- _Exercise brief_
Below are some lines of data. Return all of them as they are.

- _Data provided_
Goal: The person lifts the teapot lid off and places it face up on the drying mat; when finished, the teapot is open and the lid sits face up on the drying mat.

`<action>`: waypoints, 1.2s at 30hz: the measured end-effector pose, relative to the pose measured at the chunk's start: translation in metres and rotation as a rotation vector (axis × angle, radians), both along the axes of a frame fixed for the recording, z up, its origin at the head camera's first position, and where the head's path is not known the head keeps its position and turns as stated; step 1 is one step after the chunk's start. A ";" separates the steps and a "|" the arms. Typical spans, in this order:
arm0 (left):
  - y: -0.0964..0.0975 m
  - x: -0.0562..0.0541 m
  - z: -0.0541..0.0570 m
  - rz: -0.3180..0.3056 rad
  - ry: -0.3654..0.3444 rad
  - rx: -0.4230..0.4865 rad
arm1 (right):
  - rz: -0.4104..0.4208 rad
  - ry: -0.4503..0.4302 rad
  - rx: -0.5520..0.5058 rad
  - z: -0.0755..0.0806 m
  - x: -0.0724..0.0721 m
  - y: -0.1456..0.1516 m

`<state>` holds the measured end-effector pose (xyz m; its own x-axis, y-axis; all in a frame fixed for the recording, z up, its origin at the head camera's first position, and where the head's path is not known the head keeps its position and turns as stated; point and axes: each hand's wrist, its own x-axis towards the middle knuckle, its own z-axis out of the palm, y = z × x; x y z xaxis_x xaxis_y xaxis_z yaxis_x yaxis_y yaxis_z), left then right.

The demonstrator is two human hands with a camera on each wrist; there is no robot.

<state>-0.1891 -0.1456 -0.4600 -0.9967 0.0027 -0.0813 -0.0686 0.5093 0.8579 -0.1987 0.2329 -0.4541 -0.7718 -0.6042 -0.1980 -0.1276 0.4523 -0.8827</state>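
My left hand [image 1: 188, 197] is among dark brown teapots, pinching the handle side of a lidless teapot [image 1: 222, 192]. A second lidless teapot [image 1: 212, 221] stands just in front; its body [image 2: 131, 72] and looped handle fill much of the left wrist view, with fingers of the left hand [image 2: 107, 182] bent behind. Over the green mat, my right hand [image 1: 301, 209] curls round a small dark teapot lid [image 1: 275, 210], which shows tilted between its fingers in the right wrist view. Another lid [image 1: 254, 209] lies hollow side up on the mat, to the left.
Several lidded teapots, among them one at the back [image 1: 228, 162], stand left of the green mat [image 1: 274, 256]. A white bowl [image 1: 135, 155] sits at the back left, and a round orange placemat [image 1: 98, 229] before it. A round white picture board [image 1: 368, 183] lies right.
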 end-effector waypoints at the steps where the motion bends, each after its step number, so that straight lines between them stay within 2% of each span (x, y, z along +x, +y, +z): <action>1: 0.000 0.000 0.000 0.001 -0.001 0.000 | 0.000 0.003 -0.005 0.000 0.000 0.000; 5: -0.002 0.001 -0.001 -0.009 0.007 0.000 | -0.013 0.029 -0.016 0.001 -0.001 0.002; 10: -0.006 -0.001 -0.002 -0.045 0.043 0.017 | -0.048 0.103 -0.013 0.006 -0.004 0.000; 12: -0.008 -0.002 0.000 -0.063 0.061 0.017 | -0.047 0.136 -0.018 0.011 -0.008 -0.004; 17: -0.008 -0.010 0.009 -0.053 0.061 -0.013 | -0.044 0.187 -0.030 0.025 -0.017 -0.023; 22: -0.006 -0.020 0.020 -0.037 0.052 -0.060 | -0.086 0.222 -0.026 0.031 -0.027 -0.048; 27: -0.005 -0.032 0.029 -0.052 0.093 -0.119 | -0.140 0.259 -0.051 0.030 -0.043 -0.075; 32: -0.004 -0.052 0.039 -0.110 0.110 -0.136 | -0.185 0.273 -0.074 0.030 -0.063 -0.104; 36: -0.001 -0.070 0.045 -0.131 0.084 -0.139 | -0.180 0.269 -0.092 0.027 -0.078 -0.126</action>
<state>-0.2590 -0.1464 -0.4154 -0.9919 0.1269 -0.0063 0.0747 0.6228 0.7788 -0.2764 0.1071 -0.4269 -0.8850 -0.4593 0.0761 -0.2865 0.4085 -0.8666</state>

- _Exercise answer_
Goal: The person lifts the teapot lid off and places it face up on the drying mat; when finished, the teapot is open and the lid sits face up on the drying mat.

`<action>`: waypoints, 1.2s at 30hz: the measured end-effector pose, relative to the pose measured at the chunk's start: translation in metres and rotation as a rotation vector (axis × angle, radians), both along the axes of a frame fixed for the recording, z up, its origin at the head camera's first position, and where the head's path is not known the head keeps its position and turns as stated; step 1 is one step after the chunk's start. A ";" separates the steps and a "|" the arms. Typical spans, in this order:
arm0 (left):
  - y: -0.0964..0.0975 m
  - x: -0.0562..0.0541 m
  - z: -0.0541..0.0570 m
  - rz: -0.3180..0.3056 rad
  - ry: -0.3654..0.3444 rad
  - rx: -0.4230..0.4865 rad
arm1 (right):
  - rz: -0.4104..0.4208 rad
  - ry: -0.4503..0.4302 rad
  - rx: -0.5520..0.5058 rad
  - z: -0.0755..0.0806 m
  - x: -0.0724..0.0721 m
  - y: -0.1456..0.1516 m

`<state>` holds the measured end-effector pose (xyz m; its own x-axis, y-axis; all in a frame fixed for the recording, z up, its origin at the head camera's first position, and where the head's path is not known the head keeps its position and turns as stated; point and axes: each hand's wrist, its own x-axis towards the middle knuckle, its own z-axis out of the palm, y = z × x; x y z xaxis_x xaxis_y xaxis_z yaxis_x yaxis_y yaxis_z), left then right.

The demonstrator is two human hands with a camera on each wrist; there is no robot.

<state>-0.1891 -0.1456 -0.4600 -0.9967 0.0027 -0.0813 -0.0686 0.5093 0.8579 -0.1987 0.2329 -0.4541 -0.7718 -0.6042 -0.1980 -0.1276 0.4523 -0.8827</state>
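My left hand [image 1: 188, 197] is among dark brown teapots, pinching the handle side of a lidless teapot [image 1: 222, 192]. A second lidless teapot [image 1: 212, 221] stands just in front; its body [image 2: 131, 72] and looped handle fill much of the left wrist view, with fingers of the left hand [image 2: 107, 182] bent behind. Over the green mat, my right hand [image 1: 301, 209] curls round a small dark teapot lid [image 1: 275, 210], which shows tilted between its fingers in the right wrist view. Another lid [image 1: 254, 209] lies hollow side up on the mat, to the left.
Several lidded teapots, among them one at the back [image 1: 228, 162], stand left of the green mat [image 1: 274, 256]. A white bowl [image 1: 135, 155] sits at the back left, and a round orange placemat [image 1: 98, 229] before it. A round white picture board [image 1: 368, 183] lies right.
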 end-effector waypoints at the steps where the motion bends, each after its step number, so that straight lines between them stay within 2% of each span (x, y, z along +x, +y, +z): <action>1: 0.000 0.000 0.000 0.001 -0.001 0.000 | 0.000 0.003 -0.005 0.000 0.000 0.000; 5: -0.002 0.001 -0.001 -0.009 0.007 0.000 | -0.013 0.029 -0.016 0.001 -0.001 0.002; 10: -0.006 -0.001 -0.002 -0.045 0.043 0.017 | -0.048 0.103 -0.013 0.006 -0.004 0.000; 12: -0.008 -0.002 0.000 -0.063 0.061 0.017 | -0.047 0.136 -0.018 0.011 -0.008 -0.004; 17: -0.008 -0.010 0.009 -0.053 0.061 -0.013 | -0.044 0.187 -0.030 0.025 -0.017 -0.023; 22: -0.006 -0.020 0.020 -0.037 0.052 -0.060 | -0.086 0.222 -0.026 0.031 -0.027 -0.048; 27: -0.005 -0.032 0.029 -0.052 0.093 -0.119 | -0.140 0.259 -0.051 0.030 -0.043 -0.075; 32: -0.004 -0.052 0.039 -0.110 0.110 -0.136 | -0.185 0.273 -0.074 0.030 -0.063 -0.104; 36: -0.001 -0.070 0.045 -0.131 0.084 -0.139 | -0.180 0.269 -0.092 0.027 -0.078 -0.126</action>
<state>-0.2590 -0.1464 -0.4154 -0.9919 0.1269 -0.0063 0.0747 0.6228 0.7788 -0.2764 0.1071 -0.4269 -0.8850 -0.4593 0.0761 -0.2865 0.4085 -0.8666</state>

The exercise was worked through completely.